Candeira

Decía Pierre Reverdy, en un verso muy de mi agrado, que “ya no se puede volver a dormir cuando se han abierto los ojos”. Para mí Ángel Zapata es y será siempre un catalizador hacia la verdad, la utopía y la brecha que hay –que debe haber- en toda proposición artística y en toda mirada hacia lo real. Si te fijas, en este libro muchos personajes reciben un legado, puede que simbólico o no: conocimiento, dolor, una noción de lo real en apariencia oculta y por la que (supongo que eso es vivir) no volverán a ser los mismos.

Hay además mucha literatura escrita sobre el acto del aprendizaje y la transformación, sea cual sea esa “apropiación o conocimiento de una nueva realidad virtual que transforma la mirada sobre la anterior”, a decir más o menos de Constantino Bértolo en La cena de los notables (Periférica). No venimos a este mundo por nosotros mismos, sino por la mano de otros. Y, generalmente, tampoco nuestro acceso a la literatura (en este caso, la escritura) es autónomo. Hay deudas. Muchas.

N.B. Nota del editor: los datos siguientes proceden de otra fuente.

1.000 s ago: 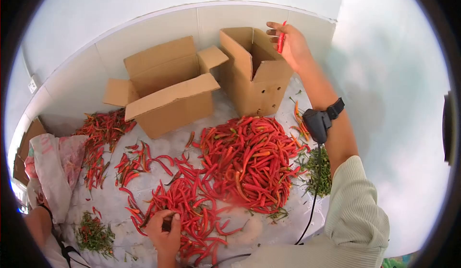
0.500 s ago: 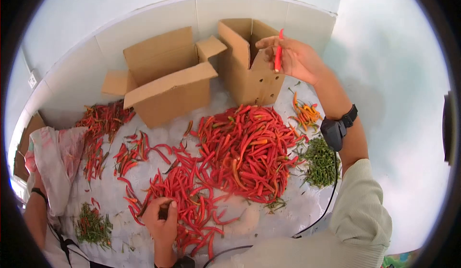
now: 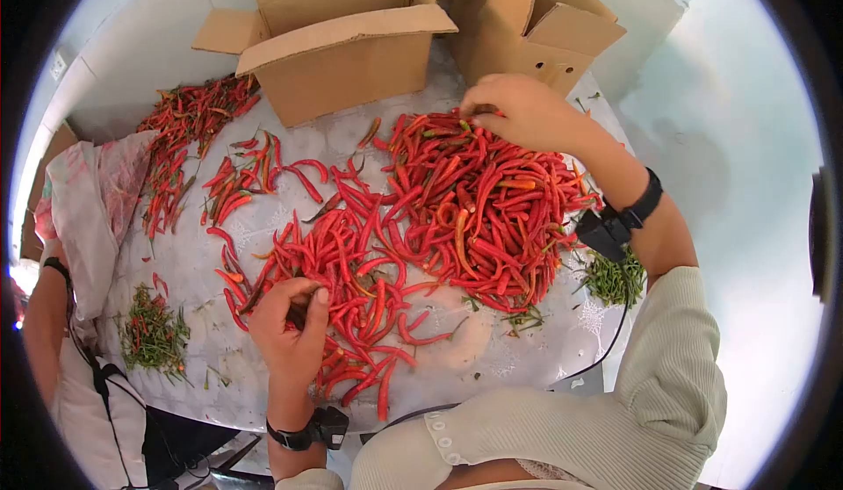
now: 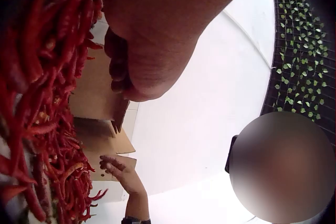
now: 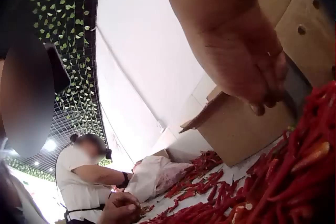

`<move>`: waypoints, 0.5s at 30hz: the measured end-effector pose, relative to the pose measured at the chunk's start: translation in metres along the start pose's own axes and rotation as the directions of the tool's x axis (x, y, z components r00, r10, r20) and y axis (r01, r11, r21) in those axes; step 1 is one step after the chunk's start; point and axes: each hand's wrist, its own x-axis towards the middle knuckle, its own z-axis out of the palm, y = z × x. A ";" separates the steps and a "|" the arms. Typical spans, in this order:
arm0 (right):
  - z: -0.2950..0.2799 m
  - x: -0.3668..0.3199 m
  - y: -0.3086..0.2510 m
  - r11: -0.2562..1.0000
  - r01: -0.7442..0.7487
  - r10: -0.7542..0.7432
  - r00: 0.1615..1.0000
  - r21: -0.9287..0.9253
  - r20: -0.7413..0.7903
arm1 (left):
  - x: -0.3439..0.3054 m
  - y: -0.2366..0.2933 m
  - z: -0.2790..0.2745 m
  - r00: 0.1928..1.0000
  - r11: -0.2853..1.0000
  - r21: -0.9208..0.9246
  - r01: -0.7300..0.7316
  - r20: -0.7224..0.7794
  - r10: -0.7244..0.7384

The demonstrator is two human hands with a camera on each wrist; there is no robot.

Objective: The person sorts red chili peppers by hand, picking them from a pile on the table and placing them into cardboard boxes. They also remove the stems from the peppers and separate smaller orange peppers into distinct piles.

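My right hand (image 3: 518, 117) reaches over the far edge of a big heap of red chili peppers (image 3: 492, 218), its fingertips right at the peppers. In the right wrist view its fingers hang loosely bent, with no pepper showing between them. My left hand (image 3: 290, 323) is over a smaller spread of red chilies (image 3: 351, 253) near me, its fingers curled and the thumb tip close to the index finger. I cannot tell whether anything is inside that curl.
Two open cardboard boxes, one wide (image 3: 342, 77) and one tall (image 3: 527, 42), stand behind the heap. Green stems lie in piles at left (image 3: 154, 332) and right (image 3: 615, 279). Another person's arm (image 3: 48, 314) is beside a whitish sack (image 3: 88, 218) and more chilies (image 3: 198, 121).
My right hand, which held a red chili up by the tall box, has come down to the heap; that chili no longer shows in it. The head view has tilted down. The left hand stays put.
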 end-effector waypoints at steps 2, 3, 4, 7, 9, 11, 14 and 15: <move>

Me gustaría apropiarme unos segundos de lo leído en algún cuento sufí o zen, ya que me puedo poner un poco estupendo sin rendir cuentas. Para mí Ángel sería ese tipo de aire sereno, descreído de toda convención oficial, con el que uno se encuentra a pie de una cascada inmensa y te dice: “Vamos, golpea la cascada”. En fin: claro que uno puede empezar a preguntar a voz en grito: ¿Por qué quieres que haga esto? ¿Para qué? ¿Cómo? Y ese señor grave vuelve a conminar: “Golpea la cascada”. Más tarde él se aleja, como debe hacer todo mentor.

Tú te quedas solo, abandonas cualquier lugar seguro (pienso en el poema de Bretón) e intentas, cada vez de forma más intensa, apresar el agua a tu manera. Aún sigues escuchando el rumor de la espuma y la voz, ya lejana: “Exacto. Golpea la cascada”. Al cabo del tiempo, por ti mismo, solo, completamente solo, ves en qué consiste efectivamente golpear la cascada. Lo cierto es que los maestros le proveen a uno de cierto conocimiento y lucidez antes desconocidos, pero al mismo tiempo también le arrojan mágicamente a una sensación de desamparo que, me temo, nunca se irá.

A Ángel lo conozco hace años. Siento una tremenda admiración por sus textos y, en particular, porque posee un discurso de probada solvencia intelectual sobre la literatura y el relato como acto de escritura y de vida. Para mí es un amigo y un mentor que, por azares y conspiraciones (sin leyenda), es decir, que tienen algo de inexplicables, ha estado conmigo desde que este libro empezó a gestarse.

Digo mentor en el mejor sentido de la palabra, al que uno respeta pero con el que, pasado cierto tiempo, también encuentra puntos desde los que se quiere distanciar. Por lo demás, él responde muy bien a la idea que tengo de lo que debería ser una auténtica ética de la escritura. La persona capaz de inocular en la vida de cualquiera que desee acercarse (yo lo hice) conceptos como deseo, utopía, política, miedo. Eso es un señor Miyagui (Spock, preferiría él) y lo demás son tonterías

La voz de estos relatos está llena de surrealismo, de ironía y humor. Los narradores van llevando al lector a través de imágenes hermosas e infinidad de metáforas por una serie de situaciones que podrían ocurrir aquí y ahora, pero que aparecen sin rasgos costumbristas, sin referencias espaciotemporales a las que nos podamos aferrar.